=== Problem requirements ===
Give only the number of lines below that contain the word "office".

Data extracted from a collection
========================================================================
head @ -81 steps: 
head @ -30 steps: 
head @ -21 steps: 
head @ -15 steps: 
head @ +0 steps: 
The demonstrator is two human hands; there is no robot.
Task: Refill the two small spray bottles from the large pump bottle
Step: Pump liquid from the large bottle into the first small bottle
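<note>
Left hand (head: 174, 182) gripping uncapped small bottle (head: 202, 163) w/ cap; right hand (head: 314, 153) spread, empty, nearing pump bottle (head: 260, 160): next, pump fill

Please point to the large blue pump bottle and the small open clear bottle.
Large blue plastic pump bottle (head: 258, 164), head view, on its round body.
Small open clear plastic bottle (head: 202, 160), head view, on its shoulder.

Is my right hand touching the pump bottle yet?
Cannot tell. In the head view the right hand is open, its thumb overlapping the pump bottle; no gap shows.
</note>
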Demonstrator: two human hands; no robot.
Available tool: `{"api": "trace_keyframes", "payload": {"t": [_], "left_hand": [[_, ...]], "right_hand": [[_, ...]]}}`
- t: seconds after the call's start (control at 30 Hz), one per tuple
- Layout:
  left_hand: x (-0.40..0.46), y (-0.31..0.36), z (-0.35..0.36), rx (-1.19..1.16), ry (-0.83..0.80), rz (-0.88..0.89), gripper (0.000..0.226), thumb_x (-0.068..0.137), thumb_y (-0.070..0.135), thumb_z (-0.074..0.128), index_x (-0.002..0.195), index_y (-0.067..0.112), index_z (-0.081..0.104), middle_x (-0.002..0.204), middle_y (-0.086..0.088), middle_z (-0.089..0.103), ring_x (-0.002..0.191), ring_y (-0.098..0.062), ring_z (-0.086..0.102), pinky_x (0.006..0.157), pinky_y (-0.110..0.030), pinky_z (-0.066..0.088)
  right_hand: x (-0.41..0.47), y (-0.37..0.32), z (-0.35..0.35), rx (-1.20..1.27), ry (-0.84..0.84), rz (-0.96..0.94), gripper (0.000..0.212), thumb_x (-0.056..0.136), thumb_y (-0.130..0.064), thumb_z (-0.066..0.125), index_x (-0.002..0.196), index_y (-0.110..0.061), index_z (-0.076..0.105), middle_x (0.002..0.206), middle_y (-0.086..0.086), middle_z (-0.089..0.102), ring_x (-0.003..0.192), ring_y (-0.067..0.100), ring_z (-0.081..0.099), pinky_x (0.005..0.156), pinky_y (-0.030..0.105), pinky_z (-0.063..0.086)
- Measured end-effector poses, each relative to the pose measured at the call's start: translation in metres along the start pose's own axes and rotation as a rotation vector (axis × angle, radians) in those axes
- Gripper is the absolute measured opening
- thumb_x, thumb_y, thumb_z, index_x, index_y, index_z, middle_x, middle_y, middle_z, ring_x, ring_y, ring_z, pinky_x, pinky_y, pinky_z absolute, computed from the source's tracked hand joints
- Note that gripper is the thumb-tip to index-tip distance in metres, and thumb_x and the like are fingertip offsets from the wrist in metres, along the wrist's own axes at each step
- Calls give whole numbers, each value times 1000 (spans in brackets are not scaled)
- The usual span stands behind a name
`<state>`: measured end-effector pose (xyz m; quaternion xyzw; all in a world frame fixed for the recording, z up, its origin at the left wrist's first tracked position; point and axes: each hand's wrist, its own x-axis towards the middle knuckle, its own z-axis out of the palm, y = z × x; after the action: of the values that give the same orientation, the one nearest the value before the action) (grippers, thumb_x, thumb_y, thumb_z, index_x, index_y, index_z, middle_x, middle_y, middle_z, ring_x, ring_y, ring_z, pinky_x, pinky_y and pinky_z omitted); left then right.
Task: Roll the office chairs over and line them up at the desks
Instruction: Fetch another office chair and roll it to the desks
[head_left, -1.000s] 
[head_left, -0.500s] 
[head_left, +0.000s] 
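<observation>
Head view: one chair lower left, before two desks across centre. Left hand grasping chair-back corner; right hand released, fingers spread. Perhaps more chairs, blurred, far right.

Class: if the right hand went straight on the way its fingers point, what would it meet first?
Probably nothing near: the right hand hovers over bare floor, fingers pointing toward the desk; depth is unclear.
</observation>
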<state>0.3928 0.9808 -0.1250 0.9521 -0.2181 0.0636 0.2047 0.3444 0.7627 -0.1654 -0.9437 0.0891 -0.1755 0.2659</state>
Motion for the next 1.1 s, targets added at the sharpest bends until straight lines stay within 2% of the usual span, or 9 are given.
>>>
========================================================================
=== Response to this task ===
2